Concern as Serengeti leopards resort to cannibalism


WEIRD as it may sound, Leopards in Serengeti have started to hunt and eat one another in emerging type of beast cannibalism among the ferocious cats prowling the country’s second largest national park.

The Chief Conservator at Serengeti National Park, Mr William Mwakilema, has confirmed the occurrence, saying it was not very strange for wild beasts to turn upon each other from the same family when it comes to feeding.

“It may not sound common but it does occur albeit occasionally,” said Mr Mwakilema when contacted by this paper over reports of leopards turning against each other in the so-called ‘endless plains.’ Reports of Serengeti Leopards ‘eating each other,’ went viral on social media, globally, as well as the ‘National Geographic,’ when some visitors to Tanzania filmed live episodes of one of the large cats tearing and chewing the flesh from another leopard perched onto a tree.

The video clips, that also got snatched up by the National Geographic, happen to include voices of local drivers and tour guides speaking in Kiswahili, over radio calls, summoning other guides to drive over to the site so that their respective visitors could also witness the spectacular happening in Serengeti. The video was taken by a scientist on his tour of Serengeti during honeymoon excursion and stumbled upon the incident.

He managed to film the rather rare, grisly sight: An adult male leopard cannibalising another juvenile male leopard, some minutes after the kill. “It was once-in-a-lifetime event to witness, for sure,” says Dr Tanner Harvey, a Ph.D. student specialising in snake venom studies at the University of Northern Colorado in the United States.

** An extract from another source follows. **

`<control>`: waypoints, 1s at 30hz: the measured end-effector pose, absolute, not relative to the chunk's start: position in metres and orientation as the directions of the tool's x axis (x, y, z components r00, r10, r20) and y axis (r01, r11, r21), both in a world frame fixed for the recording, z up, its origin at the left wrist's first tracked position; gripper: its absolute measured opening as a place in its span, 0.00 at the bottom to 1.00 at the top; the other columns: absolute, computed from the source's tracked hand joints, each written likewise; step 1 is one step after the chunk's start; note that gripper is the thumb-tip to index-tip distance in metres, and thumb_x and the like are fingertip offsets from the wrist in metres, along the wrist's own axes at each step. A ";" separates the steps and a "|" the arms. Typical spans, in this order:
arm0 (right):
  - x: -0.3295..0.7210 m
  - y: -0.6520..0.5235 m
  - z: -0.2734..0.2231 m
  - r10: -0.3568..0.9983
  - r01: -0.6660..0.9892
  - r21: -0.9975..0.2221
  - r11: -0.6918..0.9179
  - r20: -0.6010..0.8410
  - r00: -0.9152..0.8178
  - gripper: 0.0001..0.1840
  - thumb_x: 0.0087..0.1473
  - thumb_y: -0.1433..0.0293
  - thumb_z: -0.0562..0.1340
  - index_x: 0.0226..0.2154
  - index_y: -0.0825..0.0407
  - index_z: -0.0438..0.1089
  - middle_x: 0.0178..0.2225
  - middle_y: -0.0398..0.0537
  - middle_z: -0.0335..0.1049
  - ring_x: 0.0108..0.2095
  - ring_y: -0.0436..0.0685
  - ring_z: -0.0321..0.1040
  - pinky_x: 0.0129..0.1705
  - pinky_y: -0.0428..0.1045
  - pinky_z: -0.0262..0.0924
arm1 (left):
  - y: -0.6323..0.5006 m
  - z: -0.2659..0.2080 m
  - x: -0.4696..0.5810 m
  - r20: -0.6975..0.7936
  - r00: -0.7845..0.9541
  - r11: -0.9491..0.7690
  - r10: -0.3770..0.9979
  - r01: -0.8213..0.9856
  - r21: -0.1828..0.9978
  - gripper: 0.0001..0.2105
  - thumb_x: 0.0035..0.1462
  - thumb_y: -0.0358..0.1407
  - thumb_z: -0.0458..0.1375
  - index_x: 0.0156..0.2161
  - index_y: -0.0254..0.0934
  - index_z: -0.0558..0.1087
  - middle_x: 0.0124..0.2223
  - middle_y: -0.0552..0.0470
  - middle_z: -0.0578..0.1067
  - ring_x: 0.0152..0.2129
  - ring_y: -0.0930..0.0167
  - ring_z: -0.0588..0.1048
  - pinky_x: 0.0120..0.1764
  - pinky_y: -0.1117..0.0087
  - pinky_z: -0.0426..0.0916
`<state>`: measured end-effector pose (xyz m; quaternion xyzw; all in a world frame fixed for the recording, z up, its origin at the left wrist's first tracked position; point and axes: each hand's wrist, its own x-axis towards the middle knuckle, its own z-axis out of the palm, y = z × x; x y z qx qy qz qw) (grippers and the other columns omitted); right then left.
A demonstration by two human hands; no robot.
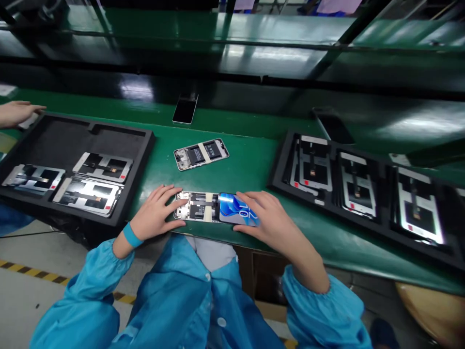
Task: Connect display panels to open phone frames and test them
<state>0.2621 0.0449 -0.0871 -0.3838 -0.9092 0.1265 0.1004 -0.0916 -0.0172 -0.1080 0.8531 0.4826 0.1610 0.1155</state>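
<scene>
An opened phone body (pixel 194 209) lies crosswise at the near edge of the green bench, its circuit board, black battery and a pale strip showing. Over its right part is a phone screen (pixel 229 207) with a blue picture and digits. My left hand (pixel 152 213) grips the body's left end, with a fingertip on the board area and the thumb along the near edge. My right hand (pixel 271 218) holds the screen's right end between thumb and fingers, covering that end. A second opened phone body (pixel 201 154) lies just beyond, battery up.
A black foam tray (pixel 65 131) with several screen assemblies stands left; another black tray (pixel 278 174) with stacked ones stands right. A dark phone (pixel 185 108) and another phone (pixel 334 126) lie farther back. Another person's hand (pixel 18 114) is at far left. A shelf (pixel 203 58) spans the back.
</scene>
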 end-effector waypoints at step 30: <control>0.263 0.064 -0.076 0.694 0.630 -0.420 0.653 -0.002 -0.720 0.36 0.62 0.50 0.62 0.66 0.49 0.60 0.56 0.58 0.67 0.56 0.68 0.65 0.56 0.62 0.65 | -0.018 -0.101 -0.091 0.092 0.611 -0.616 0.786 0.787 0.040 0.28 0.66 0.55 0.54 0.64 0.41 0.67 0.68 0.41 0.64 0.64 0.50 0.64 0.64 0.47 0.62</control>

Dr Harvey’s work often takes him into the wild, but he stated that his recent trip to Serengeti National Park, in Tanzania’s Northern Tourism Circuit was done with his wife, Ms Kathy Yang and it ‘was strictly personal.’ In Serengeti, the leopards usually prefer to stroll along river banks and in the denser parts of the woodlands. The leopards often lounge and nap in large trees with large sloping stems.

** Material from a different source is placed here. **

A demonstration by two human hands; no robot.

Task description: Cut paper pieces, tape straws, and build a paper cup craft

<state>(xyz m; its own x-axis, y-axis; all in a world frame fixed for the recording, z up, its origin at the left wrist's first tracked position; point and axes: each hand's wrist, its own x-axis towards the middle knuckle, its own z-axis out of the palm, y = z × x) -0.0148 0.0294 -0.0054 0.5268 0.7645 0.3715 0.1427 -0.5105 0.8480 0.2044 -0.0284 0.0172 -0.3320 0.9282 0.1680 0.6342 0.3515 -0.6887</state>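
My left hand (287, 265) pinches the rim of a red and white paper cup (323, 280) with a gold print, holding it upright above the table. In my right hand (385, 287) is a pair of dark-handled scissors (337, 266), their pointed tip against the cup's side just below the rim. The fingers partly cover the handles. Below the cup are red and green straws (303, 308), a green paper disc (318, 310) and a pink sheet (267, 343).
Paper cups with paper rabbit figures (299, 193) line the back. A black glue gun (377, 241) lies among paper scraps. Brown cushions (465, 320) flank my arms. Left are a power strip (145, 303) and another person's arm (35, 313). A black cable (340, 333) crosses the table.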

The Serengeti leopards tend to drag their hunted preys back and up into a convenient tree for protection; presumably from lions, hyenas and other carnivores that might steal their food.

It is estimated that there could be more than 1,000 leopards in Serengeti. Other major predators in the endless plains include 4,000 lions, 225 cheetahs, 3,500 spotted hyenas and 300 wild dogs.

And with more than 3 million preys, in form of Zebras, wildebeests and gazelles, experts believe the predators in the Serengeti do have more than their fair share of food sources to resort into eating one another.